Urien's Voyage is an allegorical account of a sea voyage. From the stagnant, teeming waters of the Sargasso to the frozen Arctic, Gide charts in prose the fantastic journey of the Orion and the sexual and moral transformations of those aboard. The temptations, suffering, and surroundings of Urien and his companions are described with an extraordinary profusion of detail, yet the pilgrims can never be sure of the reality of their experiences.
The eponymous Urien is, we now know, the young André Gide himself. Written under the spell of the great French Symbolist poet Mallarmé, the novel is an illustration of both the techniques and the aesthetic credo of the Symbolist movement. Although written early in the career of this key French thinker and Nobel Prize-Winner, Urien's Voyage is now regarded as a significant work, articulating the powerful tension between sexuality and morality that would preoccupy Gide in his better-known later novels.

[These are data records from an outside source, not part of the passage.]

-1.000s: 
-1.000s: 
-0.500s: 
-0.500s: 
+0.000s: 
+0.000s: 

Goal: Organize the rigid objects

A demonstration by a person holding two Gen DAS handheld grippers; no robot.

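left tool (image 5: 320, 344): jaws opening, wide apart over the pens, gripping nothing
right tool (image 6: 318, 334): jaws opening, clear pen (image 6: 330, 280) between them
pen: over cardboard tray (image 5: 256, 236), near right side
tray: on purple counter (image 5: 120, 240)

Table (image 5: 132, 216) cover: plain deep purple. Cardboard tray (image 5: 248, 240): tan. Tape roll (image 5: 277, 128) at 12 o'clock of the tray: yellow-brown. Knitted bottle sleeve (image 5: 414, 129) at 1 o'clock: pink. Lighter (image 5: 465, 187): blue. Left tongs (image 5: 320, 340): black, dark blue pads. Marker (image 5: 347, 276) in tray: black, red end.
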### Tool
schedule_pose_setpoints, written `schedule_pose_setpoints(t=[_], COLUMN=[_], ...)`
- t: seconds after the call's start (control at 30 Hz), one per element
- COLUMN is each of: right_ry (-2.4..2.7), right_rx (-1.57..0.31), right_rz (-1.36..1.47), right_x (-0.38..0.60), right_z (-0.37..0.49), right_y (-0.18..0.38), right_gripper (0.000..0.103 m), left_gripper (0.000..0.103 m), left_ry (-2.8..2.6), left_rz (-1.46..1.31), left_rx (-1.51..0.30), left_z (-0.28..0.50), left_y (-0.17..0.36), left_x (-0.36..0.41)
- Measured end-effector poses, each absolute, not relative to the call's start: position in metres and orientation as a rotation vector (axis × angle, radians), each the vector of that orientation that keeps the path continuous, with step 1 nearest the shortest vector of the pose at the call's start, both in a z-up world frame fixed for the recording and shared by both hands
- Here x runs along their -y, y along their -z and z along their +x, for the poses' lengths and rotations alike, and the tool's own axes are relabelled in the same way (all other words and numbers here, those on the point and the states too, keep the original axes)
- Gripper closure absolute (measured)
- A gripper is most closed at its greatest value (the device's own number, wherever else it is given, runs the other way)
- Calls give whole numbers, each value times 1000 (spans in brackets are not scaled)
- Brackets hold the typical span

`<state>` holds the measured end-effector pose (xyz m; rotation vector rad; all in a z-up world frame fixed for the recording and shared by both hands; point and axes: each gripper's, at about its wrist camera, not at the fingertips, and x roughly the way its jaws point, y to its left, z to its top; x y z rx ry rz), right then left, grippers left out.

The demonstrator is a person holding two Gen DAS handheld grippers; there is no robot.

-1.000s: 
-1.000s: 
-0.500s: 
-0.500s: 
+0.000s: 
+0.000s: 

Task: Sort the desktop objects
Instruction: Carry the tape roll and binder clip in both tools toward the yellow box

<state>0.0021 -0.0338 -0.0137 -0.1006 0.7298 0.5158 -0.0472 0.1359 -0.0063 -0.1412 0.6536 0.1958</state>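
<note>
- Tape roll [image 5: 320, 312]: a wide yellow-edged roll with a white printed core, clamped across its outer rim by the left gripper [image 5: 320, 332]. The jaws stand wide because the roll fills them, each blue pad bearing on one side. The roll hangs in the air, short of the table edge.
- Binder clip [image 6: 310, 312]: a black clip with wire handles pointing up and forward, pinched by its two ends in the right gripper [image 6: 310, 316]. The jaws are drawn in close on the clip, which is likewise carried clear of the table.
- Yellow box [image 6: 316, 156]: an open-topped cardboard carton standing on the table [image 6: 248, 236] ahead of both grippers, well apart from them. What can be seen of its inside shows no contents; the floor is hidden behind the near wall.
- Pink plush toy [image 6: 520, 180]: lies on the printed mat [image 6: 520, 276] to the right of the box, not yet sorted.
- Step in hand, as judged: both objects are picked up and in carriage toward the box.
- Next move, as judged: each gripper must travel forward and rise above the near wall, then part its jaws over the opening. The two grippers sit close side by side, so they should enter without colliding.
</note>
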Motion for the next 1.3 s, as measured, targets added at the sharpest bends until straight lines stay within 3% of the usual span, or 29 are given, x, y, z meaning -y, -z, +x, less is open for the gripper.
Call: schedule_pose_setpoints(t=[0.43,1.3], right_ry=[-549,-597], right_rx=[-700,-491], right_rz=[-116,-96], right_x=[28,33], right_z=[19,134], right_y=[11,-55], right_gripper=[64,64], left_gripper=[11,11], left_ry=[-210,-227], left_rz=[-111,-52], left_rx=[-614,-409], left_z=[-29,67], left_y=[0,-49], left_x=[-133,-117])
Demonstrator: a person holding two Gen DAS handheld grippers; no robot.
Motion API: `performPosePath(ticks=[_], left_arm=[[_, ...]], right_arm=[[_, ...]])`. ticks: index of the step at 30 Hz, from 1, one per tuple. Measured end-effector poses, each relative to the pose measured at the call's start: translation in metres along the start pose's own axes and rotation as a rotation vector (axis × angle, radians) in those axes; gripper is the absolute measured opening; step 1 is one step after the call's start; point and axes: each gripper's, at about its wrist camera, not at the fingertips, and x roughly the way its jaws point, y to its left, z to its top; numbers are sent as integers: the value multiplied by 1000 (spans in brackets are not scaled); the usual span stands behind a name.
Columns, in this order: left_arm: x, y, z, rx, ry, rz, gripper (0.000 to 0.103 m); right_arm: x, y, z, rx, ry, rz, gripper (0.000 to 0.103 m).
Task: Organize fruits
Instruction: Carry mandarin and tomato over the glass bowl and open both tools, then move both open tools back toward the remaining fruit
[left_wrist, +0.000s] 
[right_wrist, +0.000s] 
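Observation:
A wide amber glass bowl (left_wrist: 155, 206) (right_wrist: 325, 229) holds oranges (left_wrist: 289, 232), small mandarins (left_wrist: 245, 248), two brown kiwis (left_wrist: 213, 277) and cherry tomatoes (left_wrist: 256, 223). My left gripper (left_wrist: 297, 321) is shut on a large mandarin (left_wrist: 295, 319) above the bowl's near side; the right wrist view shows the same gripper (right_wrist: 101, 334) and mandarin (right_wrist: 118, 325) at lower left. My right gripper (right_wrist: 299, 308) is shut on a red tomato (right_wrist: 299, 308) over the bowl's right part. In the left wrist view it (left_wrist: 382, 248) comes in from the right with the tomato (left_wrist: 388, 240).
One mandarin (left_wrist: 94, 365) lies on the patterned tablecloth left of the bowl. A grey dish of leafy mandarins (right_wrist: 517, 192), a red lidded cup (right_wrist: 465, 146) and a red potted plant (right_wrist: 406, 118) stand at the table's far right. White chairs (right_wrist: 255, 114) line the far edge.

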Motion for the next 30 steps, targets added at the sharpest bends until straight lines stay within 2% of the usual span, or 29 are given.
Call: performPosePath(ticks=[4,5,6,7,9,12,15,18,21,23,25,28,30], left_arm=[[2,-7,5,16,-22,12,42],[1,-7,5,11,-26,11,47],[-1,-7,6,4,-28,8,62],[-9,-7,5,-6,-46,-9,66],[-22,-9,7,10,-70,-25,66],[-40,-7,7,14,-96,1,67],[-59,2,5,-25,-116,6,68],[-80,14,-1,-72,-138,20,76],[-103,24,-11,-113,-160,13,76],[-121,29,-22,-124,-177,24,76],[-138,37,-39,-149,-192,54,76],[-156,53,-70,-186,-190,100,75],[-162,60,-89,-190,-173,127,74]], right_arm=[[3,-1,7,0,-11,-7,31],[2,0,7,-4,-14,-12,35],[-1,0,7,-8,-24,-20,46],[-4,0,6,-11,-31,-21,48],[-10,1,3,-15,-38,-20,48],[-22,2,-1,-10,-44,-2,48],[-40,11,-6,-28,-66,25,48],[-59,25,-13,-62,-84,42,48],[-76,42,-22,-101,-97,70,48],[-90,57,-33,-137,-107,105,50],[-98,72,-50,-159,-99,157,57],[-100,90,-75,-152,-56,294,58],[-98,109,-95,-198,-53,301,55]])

'Substantial and virile … purity, austerity and abstraction rise to a peak.' – The Nobel Prize Library
'Sensuality, sexuality and pride … a work of art.' – Statesman
'All of French thought in these past thirty years must be defined in relation to Gide.' – Jean-Paul Sartre
ANDRÉ GIDE (1869–1951) was born in Paris, France. He was a writer, humanist, and moralist who received the Nobel Prize for Literature in 1947. Throughout his life, as articulated in his writing, he battled with the public perception of homosexuality as well as his own understanding of it. He was author of over 50 volumes of fiction, poetry, plays, criticism, biography, belles lettres, and translations. Among his best-known works are Fruits of the Earth, The Counterfitters and The Immoralist. Gide died in 1951.